- **Brief**: Output the data verbatim, minus the images.

###

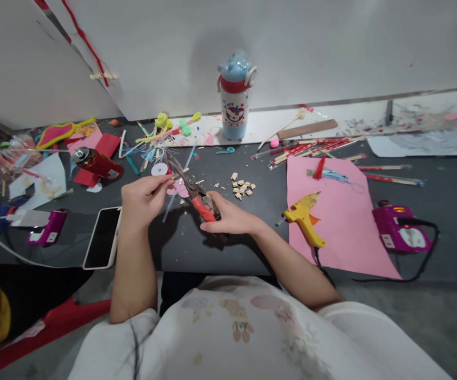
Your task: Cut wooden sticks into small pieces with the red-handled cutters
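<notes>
My left hand (pixel 145 198) is closed, pinching a thin wooden stick (pixel 180 173) between thumb and fingers. In my right hand (pixel 228 214) is a pair of pliers (pixel 202 205) with red and black handles, the fingers wrapped round them. The metal jaws point up and left and meet the stick; whether they bite into it I cannot tell. To the right of the pliers lies a small heap of short cut wooden pieces (pixel 243 187). Under the jaws are a clear glue stick (pixel 169 203) and a bit of pink paper (pixel 177 188).
A yellow glue gun (pixel 303 216) rests on pink paper (pixel 347 232), beside a purple power strip (pixel 400 227). Behind stands a water bottle (pixel 234 103). At left are a phone (pixel 102 237), a tilted drink can (pixel 97 162) and craft scraps. Packaged chopsticks (pixel 311 150) lie at back right.
</notes>
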A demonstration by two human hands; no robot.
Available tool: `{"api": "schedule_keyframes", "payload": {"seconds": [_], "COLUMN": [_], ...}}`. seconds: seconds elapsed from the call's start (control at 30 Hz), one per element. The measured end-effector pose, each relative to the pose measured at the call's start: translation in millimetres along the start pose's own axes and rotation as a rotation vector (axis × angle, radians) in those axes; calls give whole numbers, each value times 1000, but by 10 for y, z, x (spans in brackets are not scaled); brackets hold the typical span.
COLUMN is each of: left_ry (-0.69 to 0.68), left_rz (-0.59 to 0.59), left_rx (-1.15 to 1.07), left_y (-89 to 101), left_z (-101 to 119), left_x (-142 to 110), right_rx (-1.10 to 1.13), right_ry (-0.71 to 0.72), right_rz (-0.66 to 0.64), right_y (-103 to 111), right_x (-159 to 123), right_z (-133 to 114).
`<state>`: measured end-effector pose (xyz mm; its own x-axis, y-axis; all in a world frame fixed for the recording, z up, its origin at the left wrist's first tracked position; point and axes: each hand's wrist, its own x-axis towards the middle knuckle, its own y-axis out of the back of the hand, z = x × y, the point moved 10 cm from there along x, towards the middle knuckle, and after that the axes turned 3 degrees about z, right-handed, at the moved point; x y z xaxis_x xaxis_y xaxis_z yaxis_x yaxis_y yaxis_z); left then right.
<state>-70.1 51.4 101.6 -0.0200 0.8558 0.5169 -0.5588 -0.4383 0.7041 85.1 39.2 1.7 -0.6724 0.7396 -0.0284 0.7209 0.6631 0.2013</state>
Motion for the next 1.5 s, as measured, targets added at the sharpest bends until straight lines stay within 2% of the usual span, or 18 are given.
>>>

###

- **Finished task**:
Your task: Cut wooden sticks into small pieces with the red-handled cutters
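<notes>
My left hand (pixel 145 198) is closed, pinching a thin wooden stick (pixel 180 173) between thumb and fingers. In my right hand (pixel 228 214) is a pair of pliers (pixel 202 205) with red and black handles, the fingers wrapped round them. The metal jaws point up and left and meet the stick; whether they bite into it I cannot tell. To the right of the pliers lies a small heap of short cut wooden pieces (pixel 243 187). Under the jaws are a clear glue stick (pixel 169 203) and a bit of pink paper (pixel 177 188).
A yellow glue gun (pixel 303 216) rests on pink paper (pixel 347 232), beside a purple power strip (pixel 400 227). Behind stands a water bottle (pixel 234 103). At left are a phone (pixel 102 237), a tilted drink can (pixel 97 162) and craft scraps. Packaged chopsticks (pixel 311 150) lie at back right.
</notes>
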A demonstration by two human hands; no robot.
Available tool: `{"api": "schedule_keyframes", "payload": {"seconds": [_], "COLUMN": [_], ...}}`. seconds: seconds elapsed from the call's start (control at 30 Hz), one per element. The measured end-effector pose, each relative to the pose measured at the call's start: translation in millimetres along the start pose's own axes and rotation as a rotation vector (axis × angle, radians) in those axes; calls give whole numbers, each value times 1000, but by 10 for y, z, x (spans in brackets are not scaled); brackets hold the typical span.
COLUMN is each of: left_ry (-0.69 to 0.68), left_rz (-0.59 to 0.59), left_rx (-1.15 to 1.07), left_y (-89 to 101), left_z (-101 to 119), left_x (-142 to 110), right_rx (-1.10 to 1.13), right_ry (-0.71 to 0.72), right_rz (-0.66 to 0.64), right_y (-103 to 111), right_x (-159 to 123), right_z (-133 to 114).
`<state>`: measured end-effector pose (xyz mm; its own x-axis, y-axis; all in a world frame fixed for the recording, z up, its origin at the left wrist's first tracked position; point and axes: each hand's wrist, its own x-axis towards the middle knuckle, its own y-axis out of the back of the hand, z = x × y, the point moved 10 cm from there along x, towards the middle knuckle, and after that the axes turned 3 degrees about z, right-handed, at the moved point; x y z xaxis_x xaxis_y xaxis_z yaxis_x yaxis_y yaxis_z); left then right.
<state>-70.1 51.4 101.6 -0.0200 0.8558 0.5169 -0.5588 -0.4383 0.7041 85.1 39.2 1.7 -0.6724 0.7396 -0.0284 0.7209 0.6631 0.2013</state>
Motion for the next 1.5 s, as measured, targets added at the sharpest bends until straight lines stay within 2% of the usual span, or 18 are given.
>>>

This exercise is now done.